What are hsmget and hsmput?
As part of the FRE Overhaul we described a three-level storage model
that allow data coming from archive to be cached in an area called
ptmp (long-term shared scratch) when being copied to vftmp (fast
scratch) at runtime.
hsmget and hsmput are scripts that achieve this. Scripts are loosely
based on Tim Yeager's proposal.
What hsmget and hsmput do
hsmget and hsmput assume three levels of storage:
- an archive, possibly remote, slow connection, linear media,
permanent storage. This is
/archive on the HPCS. - a long-term shared scratch, accessible across a cluster of
supercomputing nodes such as the HPCS. Here we have two filesystems
/ptmp and /work that serve this purpose. You could also use
/vftmp/$user as a long-term scratch between jobs on the same node.

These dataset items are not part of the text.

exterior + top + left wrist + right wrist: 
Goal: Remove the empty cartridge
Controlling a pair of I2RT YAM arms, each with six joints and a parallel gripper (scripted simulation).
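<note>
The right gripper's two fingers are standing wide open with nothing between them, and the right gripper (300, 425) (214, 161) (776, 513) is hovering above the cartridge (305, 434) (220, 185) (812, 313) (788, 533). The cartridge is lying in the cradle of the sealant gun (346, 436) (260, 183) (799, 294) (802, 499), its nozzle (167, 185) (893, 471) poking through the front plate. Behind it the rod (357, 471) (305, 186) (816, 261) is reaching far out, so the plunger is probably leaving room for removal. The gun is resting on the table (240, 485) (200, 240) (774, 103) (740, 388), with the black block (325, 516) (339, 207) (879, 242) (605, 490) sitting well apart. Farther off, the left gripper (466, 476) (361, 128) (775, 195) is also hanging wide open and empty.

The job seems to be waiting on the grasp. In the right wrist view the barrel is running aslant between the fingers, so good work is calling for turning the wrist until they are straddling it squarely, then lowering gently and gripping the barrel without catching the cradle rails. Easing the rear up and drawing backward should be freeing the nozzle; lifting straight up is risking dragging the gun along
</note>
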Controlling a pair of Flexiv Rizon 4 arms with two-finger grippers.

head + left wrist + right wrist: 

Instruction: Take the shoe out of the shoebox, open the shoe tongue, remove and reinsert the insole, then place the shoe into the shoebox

Data in long-term scratch is not guaranteed to stay forever:
anything requiring permanent storage must be archived. - a fast scratch, not guaranteed continuity beyond a single batch
job. This is the
$TMPDIR created on /vftmp for a qlogin/qsub
session.
On each of these we define root directories, below which the directory
tree is identical for the files being retrieved. That is to say, given
variables called $ARCHROOT (e.g "/archive/$USER") , $PTMPROOT (e.g
"/ptmp/$USER") and $WORKROOT (e.g "$TMPDIR"), a request to retrieve
$WORKROOT/foo/bar will look for a newer file called $PTMPROOT/foo/bar,
which in turn will look for a newer file called $ARCHROOT/foo/bar.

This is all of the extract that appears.